| TRY IT |
Go through the data from its first line and retype each line, stopping once the line containing "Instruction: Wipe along" has been retyped.

| MATERIAL PROVIDED |

● ● ●

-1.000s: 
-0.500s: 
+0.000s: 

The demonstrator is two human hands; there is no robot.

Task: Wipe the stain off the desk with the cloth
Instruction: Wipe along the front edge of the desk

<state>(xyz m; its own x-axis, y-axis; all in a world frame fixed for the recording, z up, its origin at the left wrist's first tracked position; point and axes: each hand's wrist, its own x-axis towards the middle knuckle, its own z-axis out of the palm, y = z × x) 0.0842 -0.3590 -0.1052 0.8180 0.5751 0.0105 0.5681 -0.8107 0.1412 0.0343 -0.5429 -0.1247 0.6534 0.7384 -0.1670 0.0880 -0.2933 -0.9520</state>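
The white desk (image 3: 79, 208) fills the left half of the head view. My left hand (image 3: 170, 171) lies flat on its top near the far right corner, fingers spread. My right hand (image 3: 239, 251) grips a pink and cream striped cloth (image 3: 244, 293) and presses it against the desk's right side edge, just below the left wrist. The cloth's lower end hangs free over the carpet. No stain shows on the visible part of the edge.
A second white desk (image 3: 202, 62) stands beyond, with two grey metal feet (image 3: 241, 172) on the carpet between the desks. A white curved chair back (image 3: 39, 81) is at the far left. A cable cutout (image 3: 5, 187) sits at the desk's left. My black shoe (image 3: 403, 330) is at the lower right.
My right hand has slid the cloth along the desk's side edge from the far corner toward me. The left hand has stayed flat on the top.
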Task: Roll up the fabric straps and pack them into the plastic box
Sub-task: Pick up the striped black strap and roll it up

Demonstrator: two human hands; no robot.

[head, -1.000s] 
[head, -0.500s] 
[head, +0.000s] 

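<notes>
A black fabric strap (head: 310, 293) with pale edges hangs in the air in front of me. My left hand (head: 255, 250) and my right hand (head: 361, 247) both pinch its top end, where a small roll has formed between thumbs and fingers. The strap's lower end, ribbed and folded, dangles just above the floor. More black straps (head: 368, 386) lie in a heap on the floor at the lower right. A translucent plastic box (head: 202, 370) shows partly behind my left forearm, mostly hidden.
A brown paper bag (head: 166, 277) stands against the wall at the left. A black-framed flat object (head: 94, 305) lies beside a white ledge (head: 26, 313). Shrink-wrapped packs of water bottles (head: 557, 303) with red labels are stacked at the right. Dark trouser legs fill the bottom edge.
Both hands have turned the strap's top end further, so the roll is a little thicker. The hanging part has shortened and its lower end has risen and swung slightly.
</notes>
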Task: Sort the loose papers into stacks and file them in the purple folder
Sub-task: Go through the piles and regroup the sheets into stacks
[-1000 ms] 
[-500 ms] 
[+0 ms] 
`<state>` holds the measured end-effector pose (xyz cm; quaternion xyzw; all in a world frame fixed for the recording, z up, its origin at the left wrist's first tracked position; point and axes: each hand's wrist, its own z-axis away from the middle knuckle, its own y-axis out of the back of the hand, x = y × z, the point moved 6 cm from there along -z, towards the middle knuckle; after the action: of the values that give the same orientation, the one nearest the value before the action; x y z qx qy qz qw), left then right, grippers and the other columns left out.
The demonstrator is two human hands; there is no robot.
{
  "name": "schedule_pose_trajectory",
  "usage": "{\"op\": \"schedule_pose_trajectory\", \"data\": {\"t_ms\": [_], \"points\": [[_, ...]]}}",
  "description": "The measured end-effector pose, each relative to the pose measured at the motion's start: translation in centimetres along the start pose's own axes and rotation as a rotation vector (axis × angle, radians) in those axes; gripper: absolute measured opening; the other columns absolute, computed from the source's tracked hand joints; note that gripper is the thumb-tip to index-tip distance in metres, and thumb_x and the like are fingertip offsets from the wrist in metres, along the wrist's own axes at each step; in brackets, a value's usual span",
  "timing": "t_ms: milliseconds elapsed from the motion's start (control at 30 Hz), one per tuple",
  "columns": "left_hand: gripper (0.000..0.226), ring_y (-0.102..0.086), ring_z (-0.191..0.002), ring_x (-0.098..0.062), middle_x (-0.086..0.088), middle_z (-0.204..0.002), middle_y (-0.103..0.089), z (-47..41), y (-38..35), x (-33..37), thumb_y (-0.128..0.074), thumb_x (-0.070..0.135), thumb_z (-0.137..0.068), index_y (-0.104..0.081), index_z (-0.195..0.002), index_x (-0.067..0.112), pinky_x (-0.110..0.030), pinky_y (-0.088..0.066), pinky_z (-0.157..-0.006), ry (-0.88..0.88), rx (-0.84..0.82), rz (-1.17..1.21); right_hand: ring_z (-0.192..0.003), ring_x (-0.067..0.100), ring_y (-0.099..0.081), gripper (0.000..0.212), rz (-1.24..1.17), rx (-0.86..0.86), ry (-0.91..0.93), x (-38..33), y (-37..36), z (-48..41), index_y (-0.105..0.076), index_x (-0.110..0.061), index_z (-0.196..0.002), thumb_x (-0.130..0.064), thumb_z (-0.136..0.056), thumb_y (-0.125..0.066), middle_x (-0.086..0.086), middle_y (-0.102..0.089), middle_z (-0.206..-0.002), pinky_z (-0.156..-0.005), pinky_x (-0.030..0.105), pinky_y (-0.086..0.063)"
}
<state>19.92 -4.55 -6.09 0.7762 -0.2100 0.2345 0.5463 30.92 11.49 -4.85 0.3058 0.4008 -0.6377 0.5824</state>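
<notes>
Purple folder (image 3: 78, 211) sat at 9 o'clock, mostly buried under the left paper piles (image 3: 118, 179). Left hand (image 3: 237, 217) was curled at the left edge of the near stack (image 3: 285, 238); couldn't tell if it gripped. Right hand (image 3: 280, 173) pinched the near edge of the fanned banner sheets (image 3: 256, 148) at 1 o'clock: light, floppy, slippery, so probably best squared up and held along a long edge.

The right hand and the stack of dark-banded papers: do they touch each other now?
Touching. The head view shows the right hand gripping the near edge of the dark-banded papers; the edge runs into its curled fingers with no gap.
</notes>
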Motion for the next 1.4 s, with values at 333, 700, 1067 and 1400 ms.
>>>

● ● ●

| RESPONSE AREA |
-1.000s: 
-0.500s: 
+0.000s: 

The demonstrator is two human hands; there is no robot.

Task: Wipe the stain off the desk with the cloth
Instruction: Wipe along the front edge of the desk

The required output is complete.